We then find mid, the rank (approximately) halfway between lo and hi and see how the key there compares with our desired key.
Some care is need in writing the algorithm precisely as it is easy to have an ``off by one error''. Also we must handle the case in which the desired key is not present in the vector. This occurs when the search range has been reduced to the empty set (i.e., when lo exceeds hi).

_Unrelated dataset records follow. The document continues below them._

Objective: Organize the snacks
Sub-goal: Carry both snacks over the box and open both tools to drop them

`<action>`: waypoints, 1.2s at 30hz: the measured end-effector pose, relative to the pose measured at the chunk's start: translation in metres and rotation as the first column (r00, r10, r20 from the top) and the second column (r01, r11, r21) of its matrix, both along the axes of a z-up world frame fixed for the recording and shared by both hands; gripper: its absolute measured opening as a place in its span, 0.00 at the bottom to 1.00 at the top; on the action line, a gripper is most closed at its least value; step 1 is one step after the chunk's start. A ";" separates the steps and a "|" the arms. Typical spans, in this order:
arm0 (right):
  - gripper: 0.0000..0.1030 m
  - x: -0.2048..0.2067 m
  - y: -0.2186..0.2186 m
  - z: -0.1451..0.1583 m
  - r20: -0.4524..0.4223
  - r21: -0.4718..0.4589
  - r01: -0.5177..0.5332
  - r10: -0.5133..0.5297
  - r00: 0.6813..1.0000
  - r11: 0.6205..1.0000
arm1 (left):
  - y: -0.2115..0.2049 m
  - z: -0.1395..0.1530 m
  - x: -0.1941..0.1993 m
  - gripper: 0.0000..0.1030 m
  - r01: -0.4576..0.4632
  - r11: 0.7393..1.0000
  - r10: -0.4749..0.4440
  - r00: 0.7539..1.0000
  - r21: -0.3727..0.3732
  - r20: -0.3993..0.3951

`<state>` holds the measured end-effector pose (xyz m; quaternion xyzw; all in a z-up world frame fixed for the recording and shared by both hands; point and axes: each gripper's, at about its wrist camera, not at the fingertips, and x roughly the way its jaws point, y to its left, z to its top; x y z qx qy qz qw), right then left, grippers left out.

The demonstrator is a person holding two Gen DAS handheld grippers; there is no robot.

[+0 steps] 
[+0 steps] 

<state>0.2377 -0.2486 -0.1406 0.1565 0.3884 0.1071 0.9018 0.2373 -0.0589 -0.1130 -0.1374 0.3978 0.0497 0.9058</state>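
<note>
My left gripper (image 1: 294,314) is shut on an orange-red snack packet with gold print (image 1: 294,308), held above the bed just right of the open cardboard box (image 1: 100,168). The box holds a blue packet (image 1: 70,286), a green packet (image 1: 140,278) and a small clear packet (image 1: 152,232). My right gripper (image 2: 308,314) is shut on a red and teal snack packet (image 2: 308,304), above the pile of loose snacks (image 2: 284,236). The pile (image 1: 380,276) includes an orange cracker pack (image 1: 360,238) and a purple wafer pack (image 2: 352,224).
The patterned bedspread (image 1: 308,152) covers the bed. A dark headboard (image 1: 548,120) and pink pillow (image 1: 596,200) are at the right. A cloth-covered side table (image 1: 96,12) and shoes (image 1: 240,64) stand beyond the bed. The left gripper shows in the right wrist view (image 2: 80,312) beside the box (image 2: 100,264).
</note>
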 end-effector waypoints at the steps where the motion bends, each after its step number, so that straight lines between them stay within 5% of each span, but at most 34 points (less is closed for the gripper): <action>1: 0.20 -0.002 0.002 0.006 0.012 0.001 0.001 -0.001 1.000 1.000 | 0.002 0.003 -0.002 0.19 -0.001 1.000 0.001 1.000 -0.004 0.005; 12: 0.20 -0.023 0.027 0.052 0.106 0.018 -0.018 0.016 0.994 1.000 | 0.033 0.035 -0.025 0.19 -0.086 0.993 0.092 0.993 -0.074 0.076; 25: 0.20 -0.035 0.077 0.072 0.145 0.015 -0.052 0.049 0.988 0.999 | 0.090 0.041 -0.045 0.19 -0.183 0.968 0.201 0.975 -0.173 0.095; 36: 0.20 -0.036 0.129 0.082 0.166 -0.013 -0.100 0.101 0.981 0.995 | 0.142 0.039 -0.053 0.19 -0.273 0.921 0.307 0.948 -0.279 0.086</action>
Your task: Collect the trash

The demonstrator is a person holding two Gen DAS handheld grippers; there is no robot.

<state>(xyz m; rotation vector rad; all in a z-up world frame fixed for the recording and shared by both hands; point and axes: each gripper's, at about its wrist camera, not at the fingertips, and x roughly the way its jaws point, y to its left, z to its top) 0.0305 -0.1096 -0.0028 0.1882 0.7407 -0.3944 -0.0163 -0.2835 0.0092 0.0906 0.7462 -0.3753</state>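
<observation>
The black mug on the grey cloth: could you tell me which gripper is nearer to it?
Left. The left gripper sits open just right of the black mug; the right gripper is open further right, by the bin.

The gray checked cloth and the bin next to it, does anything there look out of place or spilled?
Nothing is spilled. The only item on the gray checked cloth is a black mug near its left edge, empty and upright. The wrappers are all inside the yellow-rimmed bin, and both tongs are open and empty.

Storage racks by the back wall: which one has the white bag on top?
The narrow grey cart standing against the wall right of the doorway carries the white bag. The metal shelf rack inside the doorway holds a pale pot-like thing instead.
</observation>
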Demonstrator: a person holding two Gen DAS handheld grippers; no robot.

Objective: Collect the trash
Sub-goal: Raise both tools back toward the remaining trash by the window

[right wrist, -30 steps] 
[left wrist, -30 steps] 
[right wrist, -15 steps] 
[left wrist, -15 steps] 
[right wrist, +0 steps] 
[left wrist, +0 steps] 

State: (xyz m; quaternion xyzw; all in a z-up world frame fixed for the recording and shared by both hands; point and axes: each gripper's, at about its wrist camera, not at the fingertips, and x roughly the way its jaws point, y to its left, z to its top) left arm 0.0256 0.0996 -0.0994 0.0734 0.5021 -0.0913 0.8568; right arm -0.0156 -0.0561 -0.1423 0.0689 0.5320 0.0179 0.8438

Algorithm BinarySearch(S,k,lo,hi): Input: An ordered vector S containing (key(r),elem(r)) at rank r A search key k Integers lo and hi Output: An element of S with key k and rank between lo and hi. NO_SUCH_KEY if no such element exits If lo > hi then return NO_SUCH_KEY // Not present mid ← ⌊(lo+hi)/2⌋ if k = key(mid) then return elem(mid) // Found it if k < key(mid) then return BinarySearch(S,k,lo,mid-1) // Try bottom ``half'' if k > key(mid) then return BinarySearch(S,k,mid+1,hi) // Try top ``half''
Do some examples on the board.
It is easy to see that the algorithm does just a few operations per recursive call. So the complexity of Binary Search is Θ(NumberOfRecursions). So the question is "How many recursions are possible for a lookup table with n items?".
The number of eligible ranks (i.e., the size of the range we still must consider) is hi-lo+1.
The key insight is that when we recurse, we have reduced the range to at most half of what it was before. There are two possibilities, we either tried the bottom or top ``half''. Let's evaluate hi-lo+1 for the bottom and top half. Note that the only two possibilities for ⌊(lo+hi)/2⌋ are (lo+hi)/2 or (lo+hi)/2-(1/2)=(lo+hi-1)/2
(mid-1)-lo+1 = mid-lo = ⌊(lo+hi)/2⌋-lo ≤ (lo+hi)/2-lo = (hi-lo)/2 < (hi-lo+1)/2
hi-(mid+1)+1 = hi-mid = hi-⌊(lo+hi)/2⌋ ≤ hi-(lo+hi-1)/2 = (hi-lo+1)/2
So the range starts at n and is halved each time and remains an integer (i.e., if a recursive call has a range of size x, the next recursion will be at most ⌊x/2⌋).
Write on the board 10 times
(X-1)/2 ≤ ⌊X/2⌋ &le X/2
If B ≤ A, then Z-A ≤ Z-B
How many recursions are possible? If the range is ever zero, we stop (and declare the key is not present) so the longest we can have is the number of times you can divide by 2 and stay at least 1. That number is Θ(log(n)) showing that binary search is a logarithmic algorithm.